1998 Scores

Status: Not Free
Freedom Rating: 6.0
Civil Liberties: 5
Political Rights: 7

Ratings Change

The Gambia's civil liberties rating changed from 6 to 5 due to a slight decreases in government repression

Overview

Gambian President Yahya A.J.J. Jammeh made slow progress in gaining international credibility for his government and convincing Western donors to resume international aid. Governmental oppression, including arrests of opposition supporters and sharp restrictions and attacks on the press, continued throughout the year. Jammeh seized power as an army lieutenant in 1994 and was proclaimed president after a show election in September 1996. Legislative elections in January 1997 produced a sweeping victory for the ruling Alliance for Patriotic Reorientation and Construction party, but were deeply flawed. Several of Jammeh's former comrades-in-arms hold key cabinet posts. Abuses by the military and National Intelligence Agency (NIA) continued, and security forces acted with impunity.

After receiving independence from Britain in 1965, The Gambia functioned as an electoral democracy under President Sir Dawda K. Jawara and his People's Progressive Party for almost 30 years. A 1981 coup by leftist soldiers was reversed by intervention from Senegal, which borders The Gambia on three sides. The two countries formed the Confederation of Senegambia a year later, but the Gambia withdrew in 1989. Senegal declined to rescue the Jawara government again when Jammeh struck in 1994.

The leaders of the 1994 coup denounced the ousted government's alleged corruption and promised transparency, accountability, and early elections. Instead, they quickly imposed draconian decrees curtailing civil and political rights and the free media. A reported November 1994 countercoup was apparently crushed, and several alleged plotters were summarily executed. Several other coup attempts have been reported.

The Gambia is a tiny, poor country of approximately one million people, most of whom are subsistence farmers. It depends upon foreign aid for approximately three-quarters of its national budget. A reported security agreement with Libya has evoked fears of a Gambian and Libyan connection to the guerrilla struggle in Senegal's southern Casamance province by people of President Jammeh's Jola ethnicity. Jammeh has denied involvement in Casamance and in the army mutiny in Guinea-Bissau

Political Rights and Civil Liberties

The Gambia's citizens are denied their right to choose or change their government by peaceful means. The country's 1996 presidential and 1997 legislative elections were neither free nor fair, and President Jammeh and his parliamentary majority cannot be considered as democratically elected. The 1996 presidential contest barred the most formidable opposition candidates and was marked by military intimidation of the opposition and heavy use of state resources and media to promote Jammeh's candidacy. A new constitution adopted by a closely controlled 1996 referendum allowed Jammeh to transform his military dictatorship to a nominally civilian administration.
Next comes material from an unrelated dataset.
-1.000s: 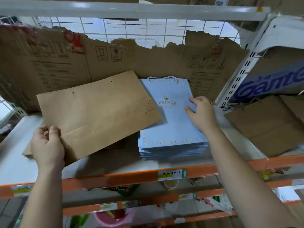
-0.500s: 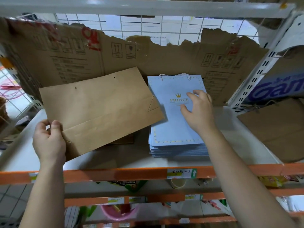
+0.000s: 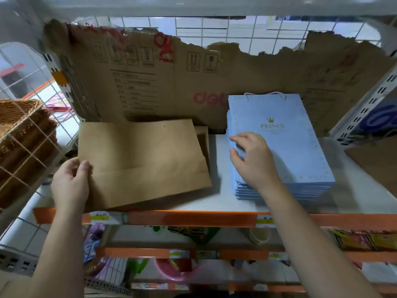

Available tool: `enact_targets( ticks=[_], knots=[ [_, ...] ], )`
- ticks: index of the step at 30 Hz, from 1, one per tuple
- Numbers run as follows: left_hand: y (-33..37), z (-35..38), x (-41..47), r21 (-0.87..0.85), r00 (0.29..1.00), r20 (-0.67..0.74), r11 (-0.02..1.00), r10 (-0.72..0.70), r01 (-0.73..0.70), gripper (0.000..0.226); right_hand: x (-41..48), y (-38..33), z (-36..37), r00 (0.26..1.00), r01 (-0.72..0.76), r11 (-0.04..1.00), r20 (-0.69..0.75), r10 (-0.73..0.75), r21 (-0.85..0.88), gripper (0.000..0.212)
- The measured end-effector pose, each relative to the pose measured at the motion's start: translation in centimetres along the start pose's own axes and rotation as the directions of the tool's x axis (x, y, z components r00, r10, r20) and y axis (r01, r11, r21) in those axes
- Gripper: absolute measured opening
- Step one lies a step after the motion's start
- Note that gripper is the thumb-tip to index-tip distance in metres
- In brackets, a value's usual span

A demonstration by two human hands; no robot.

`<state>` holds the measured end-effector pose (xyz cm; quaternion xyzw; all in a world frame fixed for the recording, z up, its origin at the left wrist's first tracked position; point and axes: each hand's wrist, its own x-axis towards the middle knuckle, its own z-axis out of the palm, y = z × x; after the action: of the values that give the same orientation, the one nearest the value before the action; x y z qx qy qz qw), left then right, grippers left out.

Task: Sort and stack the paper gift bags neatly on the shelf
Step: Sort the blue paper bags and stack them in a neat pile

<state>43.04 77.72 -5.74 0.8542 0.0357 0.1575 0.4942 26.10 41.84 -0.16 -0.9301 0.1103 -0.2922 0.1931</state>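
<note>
1. Fingers of the left hand pinch the near left corner of the brown bag, thumb on top. The right hand lies on the blue stack, with its fingers bent over the stack's left edge.
2. Done, as far as it shows: the blue bags sit in one pile on the right part of the shelf. Their edges are fairly even and their cord handles point toward the cardboard at the back.
3. In hand: the brown bag lies on the left part of the shelf, skewed over a second brown bag. Its near corner reaches the orange rail. Whether it rests flat or is partly lifted, I cannot tell.
4. Left to do: turn the brown bag square onto its own pile. How many bags lie under it is hidden.
5. More brown paper lies at the far right, well apart from both piles. I cannot tell whether it belongs to this sort.
6. Judged so, the sorting looks mostly settled and the squaring-up remains.
</note>
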Motion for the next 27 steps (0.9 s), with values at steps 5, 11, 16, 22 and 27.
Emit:
enact_targets(
  ticks=[5, 11, 16, 22, 27],
  knots=[
    [0.5, 0.6, 0.5, 0.128, 0.991, 0.115, 0.990, -0.068, 0.053, 0.052, -0.4, -1.0, 1.1, 1.000, 0.009, 0.999, 0.005, -0.009, -0.037, 0.028],
    [2.3, 2.1, 1.7, 0.195, 0.984, 0.179, 0.980, 0.008, -0.044, 0.071, -0.6, -1.2, 1.2, 1.000, 0.018, 0.997, -0.022, -0.020, -0.069, 0.026],
    [3.1, 4.7, 2.6, 0.199, 0.975, 0.209, 0.972, 0.080, -0.123, 0.053, -0.7, -0.8, 1.3, 1.000, 0.010, 0.996, -0.009, -0.011, -0.086, 0.027],
    [2.9, 7.4, 3.7, 0.360, 0.972, 0.196, 0.913, 0.128, -0.193, 0.049, -0.8, -0.6, 1.6, 1.000, 0.007, 0.996, 0.004, -0.007, -0.090, 0.027],
    [2.7, 8.7, 4.6, 0.426, 0.972, 0.206, 0.884, 0.112, -0.192, 0.054, -0.9, -0.2, 1.9, 1.000, -0.015, 0.998, -0.005, 0.015, -0.065, 0.026]
  ],
)
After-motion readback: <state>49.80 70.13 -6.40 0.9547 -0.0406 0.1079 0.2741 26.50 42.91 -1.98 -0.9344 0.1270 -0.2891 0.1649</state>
Occasional state violence marked the broader pattern of human rights abuses. The Jammeh regime has awarded itself extensive repressive powers. A 1995 decree allows the NIA to cite "state security" to "search, arrest, or detain any person, or seize, impound, or search any vessel, equipment, plant, or property without a warrant." The interior minister may arrest without warrant anyone "in the interest of the security, peace, and stability of the Gambia." In such cases, the right to seek a writ of habeas corpus is suspended. A number of United Democratic Party leaders and activists were seized in May on the eve of their annual party congress. Several were reportedly tortured during three weeks' detention. The Gambia's legal system exists in form, but with little substance. Arbitrary detention and the denial of due process are common. Extrajudicial killings and torture in jails and barracks have been reported. Except for religious observances, public assembly is severely limited. Human rights groups and other nongovernmental organizations (NGOs) still operate in several areas. Severe and life-threatening conditions prevail in Gambian prisons, and NGO requests for visits have been ignored.

Free expression and the independent press have been constant targets of Jammeh's repression. Three Daily Observer journalists, including the chair of the Gambian Press Union, were detained for nearly two weeks in August. The paper's offices were raided and staff detained earlier in the year as part of a campaign of harassment. Self-censorship is widespread. Possession and distribution of documents deemed to be "political literature" is barred by decree. State-run Radio Gambia broadcasts only tightly controlled news that is also relayed by private radio stations. A single government-run television station now operates. In February, the private Citizen FM radio station was closed.

Women suffer de facto discrimination despite legal protections. Education and wage employment opportunities for women are far fewer than those for men, especially in rural areas. Shari'a law provisions regarding family law and inheritance restrict women's rights. Female genital mutilation is widely practiced.

All workers except civil servants and security forces may unionize under the 1990 Labor Act, which also provides the right to strike. The country's two labor federations, the Gambian Worker's Confederation and the Gambian Workers' Union, have not been banned, but their activities are limited by broader restrictions on political rights and civil liberties.